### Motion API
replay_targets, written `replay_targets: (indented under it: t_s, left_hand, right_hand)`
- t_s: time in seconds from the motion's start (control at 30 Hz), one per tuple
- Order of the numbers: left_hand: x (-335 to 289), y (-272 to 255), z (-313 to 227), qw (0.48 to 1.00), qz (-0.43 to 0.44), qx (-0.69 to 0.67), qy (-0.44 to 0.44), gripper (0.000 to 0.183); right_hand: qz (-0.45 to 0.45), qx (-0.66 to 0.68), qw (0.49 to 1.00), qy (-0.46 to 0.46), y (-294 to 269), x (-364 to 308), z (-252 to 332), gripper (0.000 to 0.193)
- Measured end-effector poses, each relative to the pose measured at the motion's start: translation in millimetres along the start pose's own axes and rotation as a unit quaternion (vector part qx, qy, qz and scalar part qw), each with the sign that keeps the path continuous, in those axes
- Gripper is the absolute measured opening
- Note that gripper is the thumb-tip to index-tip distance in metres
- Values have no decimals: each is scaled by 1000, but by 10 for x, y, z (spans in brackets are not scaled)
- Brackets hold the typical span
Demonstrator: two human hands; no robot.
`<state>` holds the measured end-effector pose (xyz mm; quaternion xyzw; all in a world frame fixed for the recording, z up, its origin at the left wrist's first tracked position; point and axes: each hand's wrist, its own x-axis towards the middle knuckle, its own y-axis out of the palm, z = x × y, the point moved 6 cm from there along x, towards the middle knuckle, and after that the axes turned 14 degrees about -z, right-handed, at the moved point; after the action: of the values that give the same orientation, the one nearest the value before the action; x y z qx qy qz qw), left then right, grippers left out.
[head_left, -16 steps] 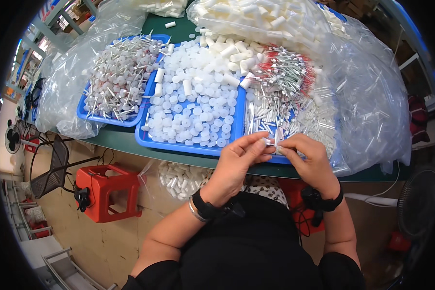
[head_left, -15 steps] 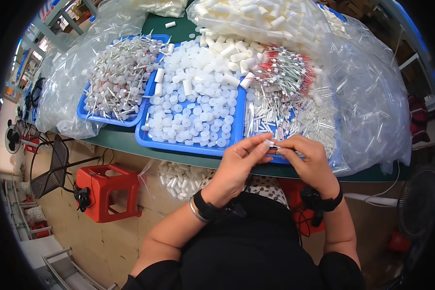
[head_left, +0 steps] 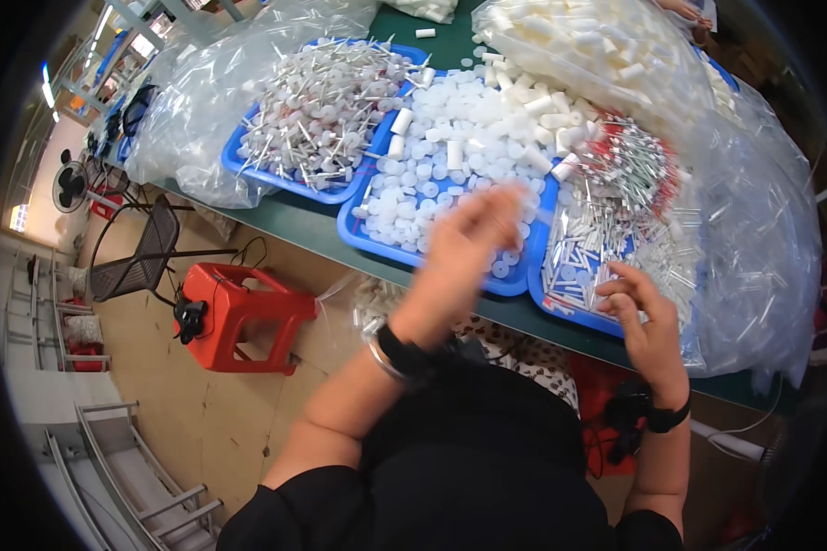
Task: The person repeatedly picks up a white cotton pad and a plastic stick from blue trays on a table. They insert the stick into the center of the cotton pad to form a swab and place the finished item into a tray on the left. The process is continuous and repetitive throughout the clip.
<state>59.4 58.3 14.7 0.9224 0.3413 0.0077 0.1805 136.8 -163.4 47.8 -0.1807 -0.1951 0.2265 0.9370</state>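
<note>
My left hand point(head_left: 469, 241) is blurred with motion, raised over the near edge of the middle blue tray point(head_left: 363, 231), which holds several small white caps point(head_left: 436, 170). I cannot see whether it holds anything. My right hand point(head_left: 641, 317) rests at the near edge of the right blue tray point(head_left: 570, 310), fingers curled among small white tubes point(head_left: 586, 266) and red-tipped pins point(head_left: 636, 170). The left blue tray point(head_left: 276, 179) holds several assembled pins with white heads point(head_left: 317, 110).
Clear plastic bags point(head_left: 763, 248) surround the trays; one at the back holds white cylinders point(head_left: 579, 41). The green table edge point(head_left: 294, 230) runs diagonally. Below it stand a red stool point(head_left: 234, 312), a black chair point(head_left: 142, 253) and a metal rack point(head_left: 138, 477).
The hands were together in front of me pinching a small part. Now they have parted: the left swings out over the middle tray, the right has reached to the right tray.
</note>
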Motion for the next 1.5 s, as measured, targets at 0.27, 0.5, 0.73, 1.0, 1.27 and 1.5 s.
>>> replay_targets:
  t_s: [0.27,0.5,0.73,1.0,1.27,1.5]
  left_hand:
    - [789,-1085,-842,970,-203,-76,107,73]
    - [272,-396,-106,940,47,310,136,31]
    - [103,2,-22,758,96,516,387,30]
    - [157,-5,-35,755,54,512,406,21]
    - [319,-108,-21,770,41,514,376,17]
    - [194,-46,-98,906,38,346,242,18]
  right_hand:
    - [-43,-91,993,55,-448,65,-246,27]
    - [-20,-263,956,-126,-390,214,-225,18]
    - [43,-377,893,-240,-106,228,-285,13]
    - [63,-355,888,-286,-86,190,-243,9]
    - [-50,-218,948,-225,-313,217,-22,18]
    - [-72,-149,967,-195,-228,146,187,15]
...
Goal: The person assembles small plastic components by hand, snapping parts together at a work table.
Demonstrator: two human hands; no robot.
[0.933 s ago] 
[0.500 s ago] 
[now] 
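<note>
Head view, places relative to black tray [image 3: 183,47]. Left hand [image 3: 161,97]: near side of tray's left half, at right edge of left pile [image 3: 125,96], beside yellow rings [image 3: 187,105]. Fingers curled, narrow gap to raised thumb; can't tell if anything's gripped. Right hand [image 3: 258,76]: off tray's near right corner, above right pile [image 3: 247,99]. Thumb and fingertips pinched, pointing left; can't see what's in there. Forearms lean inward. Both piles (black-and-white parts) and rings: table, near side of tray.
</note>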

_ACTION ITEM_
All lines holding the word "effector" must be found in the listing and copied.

_OUTPUT FOR THIS TASK_
- Measured end-effector poses, each relative to the pose measured at the motion's start: translation in millimetres along the start pose's own axes and rotation as a unit quaternion (vector part qx, qy, qz and scalar part qw), each with the sign that keeps the path continuous, in those axes
`<state>` holds the measured end-effector pose (xyz mm; quaternion xyzw; all in a world frame fixed for the recording, z up, its origin at the left wrist's first tracked position; point and axes: each hand's wrist, its own x-axis towards the middle knuckle, its own y-axis out of the palm, z = x × y, the point moved 6 cm from there along x, towards the middle knuckle, and after that the axes turned 14 degrees about -z, right-handed, at the moved point; after the action: of the values that give the same orientation, the one nearest the value before the action; x y z qx qy qz qw), left then right, grippers left out.

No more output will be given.